As parts of Victoria continue to battle this week's floods, with some northern towns still on high alert, there's another issue at hand causing a "significant threat", but not just to our homes.
An alarming photo shows the devastating impact floodwaters have on our oceans and marine life, with one expert calling flooding a "multi-dimensional issue" impacting more than just our towns.
Drone footage captured by Adam Stan Photography shows murky flood water hitting the sea at Barwon Heads, a coastal township on the Bellarine Peninsula, near Geelong, Victoria.
While some 100km from the hard-hit suburb of Maribyrnong in Melbourne's north — where hundreds were forced to evacuate — the impact of the floods is noticeable along the south coast beaches too.
Images show the usually aqua water turning a shade of muddy brown as the floodwaters wash from rivers and towns and out into the sea.
Dr Agus Santoso from the UNSW Climate Change Research Centre told Yahoo News Australia "flooding is a multi-dimensional issue" and it's not just homes and communities destroyed, but our oceans too.
"It is not just confined to infrastructural damages, but also water pollution and its downstream effect on marine health in the ocean, among others," he said.

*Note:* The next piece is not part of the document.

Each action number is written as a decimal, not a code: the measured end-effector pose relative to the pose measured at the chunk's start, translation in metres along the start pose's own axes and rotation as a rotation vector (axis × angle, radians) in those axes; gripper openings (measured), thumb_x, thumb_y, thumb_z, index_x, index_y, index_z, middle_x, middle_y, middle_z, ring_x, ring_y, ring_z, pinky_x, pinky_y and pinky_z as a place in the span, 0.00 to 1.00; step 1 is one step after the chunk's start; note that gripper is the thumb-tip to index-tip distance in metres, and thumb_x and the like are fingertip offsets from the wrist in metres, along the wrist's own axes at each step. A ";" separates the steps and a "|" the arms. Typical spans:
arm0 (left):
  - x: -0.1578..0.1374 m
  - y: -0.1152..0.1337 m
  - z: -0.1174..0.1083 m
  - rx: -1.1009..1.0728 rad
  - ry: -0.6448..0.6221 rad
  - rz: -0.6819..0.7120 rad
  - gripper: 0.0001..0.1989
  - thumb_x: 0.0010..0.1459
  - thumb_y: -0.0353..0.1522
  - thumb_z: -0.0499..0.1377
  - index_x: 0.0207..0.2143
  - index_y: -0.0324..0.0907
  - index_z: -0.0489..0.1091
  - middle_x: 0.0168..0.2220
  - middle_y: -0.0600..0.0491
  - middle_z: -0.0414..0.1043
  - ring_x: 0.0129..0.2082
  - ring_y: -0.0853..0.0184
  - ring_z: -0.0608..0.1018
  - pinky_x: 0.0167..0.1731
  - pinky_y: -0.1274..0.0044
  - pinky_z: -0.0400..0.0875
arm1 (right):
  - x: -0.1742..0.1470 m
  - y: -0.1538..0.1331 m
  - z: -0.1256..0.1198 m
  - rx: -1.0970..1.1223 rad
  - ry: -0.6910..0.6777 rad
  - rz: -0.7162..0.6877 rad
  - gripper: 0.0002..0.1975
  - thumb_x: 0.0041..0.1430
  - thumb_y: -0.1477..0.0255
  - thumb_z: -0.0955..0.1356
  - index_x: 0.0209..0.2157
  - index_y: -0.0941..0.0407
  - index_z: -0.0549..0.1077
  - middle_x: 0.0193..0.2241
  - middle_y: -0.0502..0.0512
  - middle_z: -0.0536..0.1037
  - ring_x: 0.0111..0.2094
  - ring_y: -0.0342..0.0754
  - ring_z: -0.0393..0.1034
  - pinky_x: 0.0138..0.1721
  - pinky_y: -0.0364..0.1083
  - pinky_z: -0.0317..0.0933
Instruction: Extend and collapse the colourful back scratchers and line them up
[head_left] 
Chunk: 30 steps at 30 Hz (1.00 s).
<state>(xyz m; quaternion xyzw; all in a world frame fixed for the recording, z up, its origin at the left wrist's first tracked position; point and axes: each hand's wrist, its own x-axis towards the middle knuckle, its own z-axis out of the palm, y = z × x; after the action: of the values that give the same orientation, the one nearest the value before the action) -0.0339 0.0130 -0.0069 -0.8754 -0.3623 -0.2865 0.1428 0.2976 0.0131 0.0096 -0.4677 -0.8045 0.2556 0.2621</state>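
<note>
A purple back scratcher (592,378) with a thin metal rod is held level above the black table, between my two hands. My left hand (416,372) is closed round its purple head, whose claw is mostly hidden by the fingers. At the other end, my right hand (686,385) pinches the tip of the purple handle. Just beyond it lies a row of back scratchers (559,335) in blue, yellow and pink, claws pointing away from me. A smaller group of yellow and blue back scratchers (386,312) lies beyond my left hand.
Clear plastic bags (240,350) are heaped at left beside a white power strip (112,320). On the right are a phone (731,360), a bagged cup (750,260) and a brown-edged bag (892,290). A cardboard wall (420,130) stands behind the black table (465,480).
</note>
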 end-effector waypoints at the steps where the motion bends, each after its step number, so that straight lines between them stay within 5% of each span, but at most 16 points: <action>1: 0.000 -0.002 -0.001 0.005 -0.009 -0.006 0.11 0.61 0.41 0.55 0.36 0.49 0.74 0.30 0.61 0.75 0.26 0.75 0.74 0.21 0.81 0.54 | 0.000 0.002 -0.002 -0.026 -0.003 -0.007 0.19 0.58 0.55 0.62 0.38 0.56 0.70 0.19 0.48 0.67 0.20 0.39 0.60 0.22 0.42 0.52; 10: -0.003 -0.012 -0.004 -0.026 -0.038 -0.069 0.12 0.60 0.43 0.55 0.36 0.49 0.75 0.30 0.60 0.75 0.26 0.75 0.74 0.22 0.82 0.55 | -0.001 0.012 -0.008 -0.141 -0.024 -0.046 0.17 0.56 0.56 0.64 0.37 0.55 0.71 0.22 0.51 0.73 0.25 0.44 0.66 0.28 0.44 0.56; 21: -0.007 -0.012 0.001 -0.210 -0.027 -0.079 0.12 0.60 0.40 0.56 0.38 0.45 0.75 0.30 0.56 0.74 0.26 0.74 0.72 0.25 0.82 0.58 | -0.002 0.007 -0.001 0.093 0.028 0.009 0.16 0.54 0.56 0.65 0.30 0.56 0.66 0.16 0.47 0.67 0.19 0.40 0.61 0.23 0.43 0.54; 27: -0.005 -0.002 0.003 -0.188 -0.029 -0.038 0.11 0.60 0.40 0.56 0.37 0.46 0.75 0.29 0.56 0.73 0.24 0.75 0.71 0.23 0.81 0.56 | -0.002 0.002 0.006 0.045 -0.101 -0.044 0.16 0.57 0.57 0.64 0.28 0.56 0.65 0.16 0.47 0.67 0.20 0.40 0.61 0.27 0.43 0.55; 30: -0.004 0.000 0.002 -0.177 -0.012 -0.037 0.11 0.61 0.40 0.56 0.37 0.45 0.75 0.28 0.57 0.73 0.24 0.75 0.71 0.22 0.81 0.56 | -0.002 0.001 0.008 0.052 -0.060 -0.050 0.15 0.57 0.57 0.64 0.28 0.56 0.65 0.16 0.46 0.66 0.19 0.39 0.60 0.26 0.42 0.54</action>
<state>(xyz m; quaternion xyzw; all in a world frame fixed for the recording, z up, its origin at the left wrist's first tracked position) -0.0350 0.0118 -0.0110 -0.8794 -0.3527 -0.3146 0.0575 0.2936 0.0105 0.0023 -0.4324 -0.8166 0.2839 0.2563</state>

"Floods can transport sediments and urban pollutants, such as microplastics etc., to rivers and eventually to the sea. This poses risks to marine ecosystems and human health down the chain.
"Similarly, floods can also contaminate agricultural land."

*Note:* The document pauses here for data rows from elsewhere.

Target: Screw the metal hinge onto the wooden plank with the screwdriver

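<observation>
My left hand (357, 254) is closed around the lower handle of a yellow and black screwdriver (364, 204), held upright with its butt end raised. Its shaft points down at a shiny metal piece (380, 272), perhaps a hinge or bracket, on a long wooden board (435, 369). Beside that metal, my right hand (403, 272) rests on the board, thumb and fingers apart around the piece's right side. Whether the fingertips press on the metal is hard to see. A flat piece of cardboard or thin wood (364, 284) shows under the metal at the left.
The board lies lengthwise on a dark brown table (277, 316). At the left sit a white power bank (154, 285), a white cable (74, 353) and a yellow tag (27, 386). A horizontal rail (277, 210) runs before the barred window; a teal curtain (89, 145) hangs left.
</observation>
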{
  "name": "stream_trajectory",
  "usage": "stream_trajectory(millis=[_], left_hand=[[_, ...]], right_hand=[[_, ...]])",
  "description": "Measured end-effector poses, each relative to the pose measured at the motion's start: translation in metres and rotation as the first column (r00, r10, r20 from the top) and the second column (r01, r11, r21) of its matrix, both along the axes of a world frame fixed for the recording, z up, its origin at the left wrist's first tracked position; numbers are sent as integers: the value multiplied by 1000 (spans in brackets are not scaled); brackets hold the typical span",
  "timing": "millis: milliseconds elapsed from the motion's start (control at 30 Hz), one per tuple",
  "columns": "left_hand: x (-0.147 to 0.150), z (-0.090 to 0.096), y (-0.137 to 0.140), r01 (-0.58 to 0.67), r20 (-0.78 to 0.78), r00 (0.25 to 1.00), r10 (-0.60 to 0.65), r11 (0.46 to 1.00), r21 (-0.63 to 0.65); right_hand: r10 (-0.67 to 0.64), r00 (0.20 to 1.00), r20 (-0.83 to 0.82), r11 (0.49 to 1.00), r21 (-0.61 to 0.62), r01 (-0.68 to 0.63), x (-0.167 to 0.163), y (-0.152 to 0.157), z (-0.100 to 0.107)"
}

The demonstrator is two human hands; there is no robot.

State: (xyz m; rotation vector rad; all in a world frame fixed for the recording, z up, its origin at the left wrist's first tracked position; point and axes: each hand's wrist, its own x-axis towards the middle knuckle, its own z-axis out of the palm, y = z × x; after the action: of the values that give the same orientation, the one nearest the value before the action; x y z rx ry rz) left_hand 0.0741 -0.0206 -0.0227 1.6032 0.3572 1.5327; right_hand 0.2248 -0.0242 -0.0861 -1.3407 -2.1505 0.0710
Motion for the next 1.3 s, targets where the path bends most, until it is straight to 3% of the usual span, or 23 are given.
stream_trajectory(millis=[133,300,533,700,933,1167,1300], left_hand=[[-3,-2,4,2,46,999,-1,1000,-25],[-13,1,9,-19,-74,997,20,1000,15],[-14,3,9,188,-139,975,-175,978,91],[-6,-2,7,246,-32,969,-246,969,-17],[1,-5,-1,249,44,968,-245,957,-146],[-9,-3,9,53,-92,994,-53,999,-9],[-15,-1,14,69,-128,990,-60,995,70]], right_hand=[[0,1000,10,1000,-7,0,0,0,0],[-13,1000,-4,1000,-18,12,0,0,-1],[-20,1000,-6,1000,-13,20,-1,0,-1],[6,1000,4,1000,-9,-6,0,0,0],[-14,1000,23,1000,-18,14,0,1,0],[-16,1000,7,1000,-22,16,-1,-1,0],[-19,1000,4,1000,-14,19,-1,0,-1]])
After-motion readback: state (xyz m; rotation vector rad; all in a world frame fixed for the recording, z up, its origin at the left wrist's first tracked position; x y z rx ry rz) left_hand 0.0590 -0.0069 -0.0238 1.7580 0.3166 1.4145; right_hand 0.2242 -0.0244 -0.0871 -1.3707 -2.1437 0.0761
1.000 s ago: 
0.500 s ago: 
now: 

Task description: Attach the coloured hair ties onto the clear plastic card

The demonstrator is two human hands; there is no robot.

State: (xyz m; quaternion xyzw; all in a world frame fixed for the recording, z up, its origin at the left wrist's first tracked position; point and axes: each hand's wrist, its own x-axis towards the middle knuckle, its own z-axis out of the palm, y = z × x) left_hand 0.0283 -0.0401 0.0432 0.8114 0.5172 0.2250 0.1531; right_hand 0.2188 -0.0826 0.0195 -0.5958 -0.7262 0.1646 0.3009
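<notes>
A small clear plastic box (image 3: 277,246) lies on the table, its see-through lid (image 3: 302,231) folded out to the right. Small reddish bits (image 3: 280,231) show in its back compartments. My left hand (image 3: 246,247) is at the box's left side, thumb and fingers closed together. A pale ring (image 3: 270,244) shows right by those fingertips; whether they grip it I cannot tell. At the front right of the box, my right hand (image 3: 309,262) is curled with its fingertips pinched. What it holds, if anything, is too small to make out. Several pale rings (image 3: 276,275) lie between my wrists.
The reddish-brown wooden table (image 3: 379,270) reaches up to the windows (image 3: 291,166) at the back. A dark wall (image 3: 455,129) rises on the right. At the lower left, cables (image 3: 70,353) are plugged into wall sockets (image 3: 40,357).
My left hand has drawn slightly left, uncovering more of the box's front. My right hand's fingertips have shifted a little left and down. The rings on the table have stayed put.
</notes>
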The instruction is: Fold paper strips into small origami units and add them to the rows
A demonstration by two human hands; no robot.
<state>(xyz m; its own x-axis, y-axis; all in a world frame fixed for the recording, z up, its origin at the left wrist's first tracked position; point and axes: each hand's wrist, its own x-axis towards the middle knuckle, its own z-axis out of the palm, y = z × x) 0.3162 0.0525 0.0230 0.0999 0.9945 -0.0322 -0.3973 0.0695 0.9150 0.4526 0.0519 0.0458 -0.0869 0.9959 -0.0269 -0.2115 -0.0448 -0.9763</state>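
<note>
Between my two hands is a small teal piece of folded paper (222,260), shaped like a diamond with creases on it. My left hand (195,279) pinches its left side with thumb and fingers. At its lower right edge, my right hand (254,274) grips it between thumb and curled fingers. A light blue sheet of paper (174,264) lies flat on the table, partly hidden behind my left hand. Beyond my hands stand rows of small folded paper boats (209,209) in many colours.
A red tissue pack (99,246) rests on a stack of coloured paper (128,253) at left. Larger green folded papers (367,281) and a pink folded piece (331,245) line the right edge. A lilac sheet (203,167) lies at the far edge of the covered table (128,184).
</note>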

Climate Council research director Martin Rice agrees saying, "stormwater runoff is a significant threat to aquatic ecosystems."
"As water runs over and through the watershed, it picks up and carries contaminants and soil. If untreated, these pollutants wash directly into waterways carried by runoff from rain and floods," he told Yahoo News Australia.

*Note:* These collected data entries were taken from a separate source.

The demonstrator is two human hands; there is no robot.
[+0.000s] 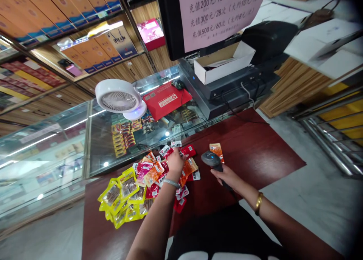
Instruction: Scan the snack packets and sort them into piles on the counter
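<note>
My left hand [176, 162] is over a heap of small snack packets, its fingers pinched on a red packet [188, 150] at the heap's far side. Parts of that packet are hidden by the fingers. Orange packets [154, 174] and pink ones lie around the wrist. To the left of them is a pile of yellow-edged clear packets [129, 184]. In my right hand [227, 177] is a dark handheld barcode scanner [212, 160], its head pointing away from me. Just beyond the scanner, a single orange packet [217, 150] lies apart on the dark red tabletop [272, 154].
Behind the tabletop stands a glass display counter [113, 169], with a white fan [119, 97], a red mat [167, 101] and a mouse [178, 84] on it. A monitor [174, 25] and an open white box [212, 71] rise at the back. Metal rails [326, 139] are at right.
</note>
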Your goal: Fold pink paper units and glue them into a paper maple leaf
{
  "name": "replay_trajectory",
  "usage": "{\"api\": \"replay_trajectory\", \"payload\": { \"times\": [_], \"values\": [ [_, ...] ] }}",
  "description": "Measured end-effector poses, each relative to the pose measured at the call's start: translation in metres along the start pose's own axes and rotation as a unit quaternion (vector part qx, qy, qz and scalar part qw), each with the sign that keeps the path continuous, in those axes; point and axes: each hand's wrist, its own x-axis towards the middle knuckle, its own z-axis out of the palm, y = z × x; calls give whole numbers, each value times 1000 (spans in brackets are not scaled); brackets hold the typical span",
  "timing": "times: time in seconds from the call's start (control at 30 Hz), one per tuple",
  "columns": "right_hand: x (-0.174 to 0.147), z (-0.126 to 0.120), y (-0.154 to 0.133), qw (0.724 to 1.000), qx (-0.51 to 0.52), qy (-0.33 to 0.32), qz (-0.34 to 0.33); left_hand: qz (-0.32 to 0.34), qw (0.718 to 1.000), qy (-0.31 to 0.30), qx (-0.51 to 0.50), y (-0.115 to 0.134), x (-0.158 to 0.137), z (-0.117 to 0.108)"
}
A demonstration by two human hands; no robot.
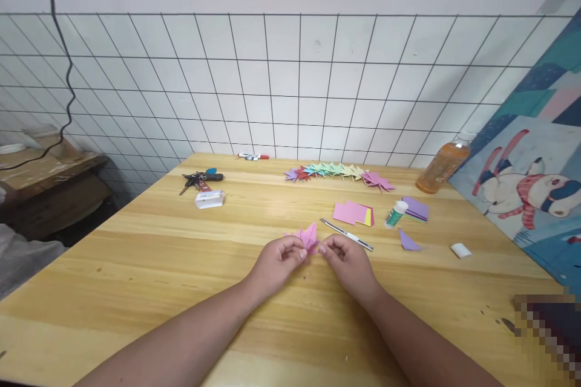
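Observation:
Pink origami with pointed flaps (pixel 309 237) is held low over the wooden table, close to the middle of the view. My left hand (pixel 278 261) grips it from the left, thumb and fingers pinched together on the paper. My right hand (pixel 347 263) is closed in a pinch at its right edge, fingertips on a pointed corner of the paper. Part of the origami is hidden behind my left fingers. Just beyond my right hand lies a slim utility knife (pixel 347 234). Pink and yellow paper squares (pixel 349 212) are stacked behind the knife.
On the wooden table (pixel 158 290), a colourful origami row (pixel 336 170) lies at the back. Glue stick (pixel 396 214), purple paper (pixel 415 208), folded purple triangle (pixel 409 241), white cap (pixel 460 250) and drink bottle (pixel 442 166) are right; keys (pixel 200 179), eraser (pixel 209 199), markers (pixel 253 156) left.

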Motion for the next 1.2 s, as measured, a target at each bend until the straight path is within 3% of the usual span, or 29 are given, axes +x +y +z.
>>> {"api": "replay_trajectory", "payload": {
  "times": [0.17,0.43,0.57,0.73,0.9,1.2],
  "values": [
    [-2,2,0,997,-54,-21,-41,16,1000,3,18,-4,0,-2],
    [0,5,-2,988,98,-105,61,11,998,-22,51,-6,0,0],
    [1,2,1,996,3,-87,0,27,993,-11,114,-4,-3,0],
    [0,-5,-2,982,-137,-93,-90,37,985,-3,167,-5,-6,-3],
    [-2,-5,-8,987,-122,-85,-66,29,979,14,202,-6,-5,-3],
    [-2,-2,-6,994,-55,-91,-39,102,939,20,328,8,-12,-4]
  ]
}}
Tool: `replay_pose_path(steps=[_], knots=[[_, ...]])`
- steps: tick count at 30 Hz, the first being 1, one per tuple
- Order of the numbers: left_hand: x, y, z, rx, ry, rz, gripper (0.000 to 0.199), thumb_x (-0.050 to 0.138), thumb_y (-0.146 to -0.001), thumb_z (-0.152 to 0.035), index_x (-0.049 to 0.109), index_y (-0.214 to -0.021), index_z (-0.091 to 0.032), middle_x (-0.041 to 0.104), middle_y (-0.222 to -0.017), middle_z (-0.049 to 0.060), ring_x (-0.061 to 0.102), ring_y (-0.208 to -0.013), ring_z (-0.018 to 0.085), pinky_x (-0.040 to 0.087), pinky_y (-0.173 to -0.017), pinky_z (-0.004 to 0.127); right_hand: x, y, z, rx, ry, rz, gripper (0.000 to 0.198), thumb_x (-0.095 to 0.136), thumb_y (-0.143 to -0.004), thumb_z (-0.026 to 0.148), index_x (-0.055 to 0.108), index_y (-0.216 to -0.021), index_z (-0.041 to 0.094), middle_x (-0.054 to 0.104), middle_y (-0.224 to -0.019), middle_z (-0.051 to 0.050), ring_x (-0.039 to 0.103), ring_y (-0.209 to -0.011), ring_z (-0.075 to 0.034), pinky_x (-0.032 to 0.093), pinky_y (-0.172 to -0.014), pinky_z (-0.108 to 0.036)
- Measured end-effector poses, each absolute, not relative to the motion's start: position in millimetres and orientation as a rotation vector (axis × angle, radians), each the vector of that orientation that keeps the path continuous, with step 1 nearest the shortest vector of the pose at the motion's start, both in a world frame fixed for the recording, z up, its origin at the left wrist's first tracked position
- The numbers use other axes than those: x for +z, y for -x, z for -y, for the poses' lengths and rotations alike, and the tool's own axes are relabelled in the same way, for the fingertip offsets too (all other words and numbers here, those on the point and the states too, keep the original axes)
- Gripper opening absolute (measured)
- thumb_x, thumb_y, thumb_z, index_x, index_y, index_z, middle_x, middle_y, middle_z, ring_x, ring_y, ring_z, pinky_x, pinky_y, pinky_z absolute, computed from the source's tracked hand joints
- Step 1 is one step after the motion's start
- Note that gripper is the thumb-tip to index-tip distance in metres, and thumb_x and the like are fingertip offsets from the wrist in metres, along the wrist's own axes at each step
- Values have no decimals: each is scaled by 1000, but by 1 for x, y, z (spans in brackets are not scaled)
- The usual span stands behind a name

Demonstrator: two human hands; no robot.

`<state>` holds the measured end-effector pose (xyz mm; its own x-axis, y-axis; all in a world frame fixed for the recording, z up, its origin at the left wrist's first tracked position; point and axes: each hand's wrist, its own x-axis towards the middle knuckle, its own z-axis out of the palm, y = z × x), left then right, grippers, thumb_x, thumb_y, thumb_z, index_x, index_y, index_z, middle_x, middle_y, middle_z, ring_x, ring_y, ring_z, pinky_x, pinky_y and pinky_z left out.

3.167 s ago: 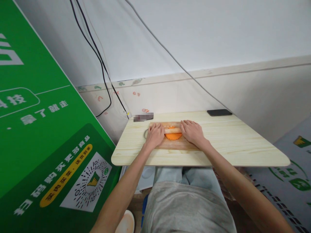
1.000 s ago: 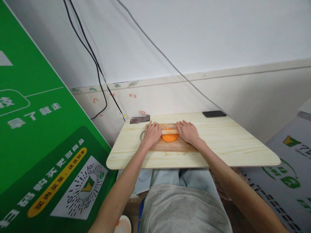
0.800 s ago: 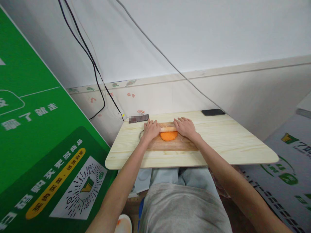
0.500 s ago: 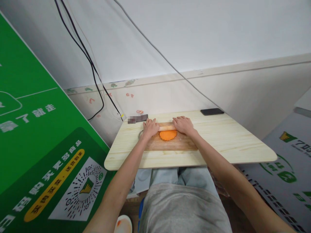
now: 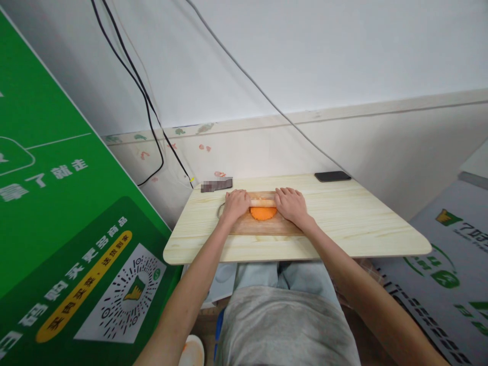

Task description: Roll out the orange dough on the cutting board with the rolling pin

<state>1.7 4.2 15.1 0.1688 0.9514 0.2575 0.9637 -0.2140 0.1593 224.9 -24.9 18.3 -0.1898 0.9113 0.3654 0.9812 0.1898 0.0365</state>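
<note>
A flattened piece of orange dough [image 5: 263,213] lies on a wooden cutting board [image 5: 255,229]. Across its far part rests a light wooden rolling pin [image 5: 262,203]. My left hand [image 5: 237,204] is closed over the pin's left end, and my right hand [image 5: 292,204] over its right end. Both palms face down, and they hide the two ends of the pin. The dough's far edge is covered by the pin.
The board lies on a pale wood-grain table [image 5: 366,223] against a white wall. A black phone [image 5: 332,176] is at the back right, a dark flat object [image 5: 223,184] at the back left. Cables [image 5: 147,101] hang behind. A green panel [image 5: 38,203] stands left.
Both hands and the rolling pin have shifted slightly toward me over the dough. My right hand's fingers have curled a little more around the pin's end.
</note>
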Motion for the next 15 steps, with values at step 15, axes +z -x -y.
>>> replay_pose_path(steps=[15], knots=[[3,4,0,-547,2398,1790,38,34,-105,-20,72,-107,-18,74,-128,12,64,-123,24,41,-111,39,22,-219,52,-425,1749,2172,44,29,-111,27,69,-124,12,74,-127,-16,62,-120,-28,38,-103,-39]])
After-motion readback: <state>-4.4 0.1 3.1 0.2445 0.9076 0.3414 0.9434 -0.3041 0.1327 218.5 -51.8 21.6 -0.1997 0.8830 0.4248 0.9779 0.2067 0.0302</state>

Generally speaking, Mr Rice said extreme wet weather conditions like we've seen this year can have a significant impact on the water quality and safety of our rivers and beaches.
Oceans unsafe for humans after floods
Not only is it harmful to marine life, but humans are also at risk.
"When flooding occurs, large amounts of debris are often found floating and submerged in all waterways," Mr Rice explained.
"Swimming in waters affected by stormwater can expose swimmers to a number of dangers, including pathogens which can make you sick, and hidden debris below the surface which you could collide with or become snagged under the water."
Locals have taken to social media in recent days to comment on the "sad" reality of floods.
"Been walking around the Yarra last few days, all the trees are full of plastic from where the flood waters met the treeline. So disgusting and sad," one said.
"Yeah I saw the same thing in Ocean Grove today, waves looked filthy, but still a few people in the water," said another.
Flooding attracts sharks, expert says
Lawrence Chlebeck, Marine Biologist from Humane Society International, previously told Yahoo News Australia another reason why people should avoid beaches amid heavy rain and flooding is an increase of sharks.
"Sharks are very intelligent animals and they've specialised in making the most of feeding opportunities," Mr Chlebeck explained.
"One of the things that sharks have learned to do is follow rivers after heavy rainfall because lots of different things will be washed into the ocean."
Dr Leonardo Guida, Shark Scientist at the Australian Marine Conservation Society, explained that a lot of nutrient runoffs from the land washes into the waterways and that attracts a lot of fish, which in turn attracts the sharks.
"The food chain goes into full gear and the bull sharks are taking advantage of what is essentially a feeding opportunity," he told Yahoo News Australia.
More flooding expected in Victoria
Evacuation warnings are now in place for people in Echuca, near the Victoria border, as the Murray River is expected to peak Wednesday, Australian Associated Press (AAP) reported.
People in the northern Victorian town spent most of Monday building a makeshift sandbag levy in an effort to protect thousands of homes and businesses.
More than 1000 Echuca properties were already inundated with floodwaters on Sunday after the Campaspe River broke its banks.
There are also concerns the rural town of Kerang, about 95 kilometres northwest of Echuca, will become isolated due to floodwaters.
Major flooding at Kerang along the Loddon River is expected overnight on Tuesday and into Wednesday, with the water forecast to peak around the January 2011 peak soon after.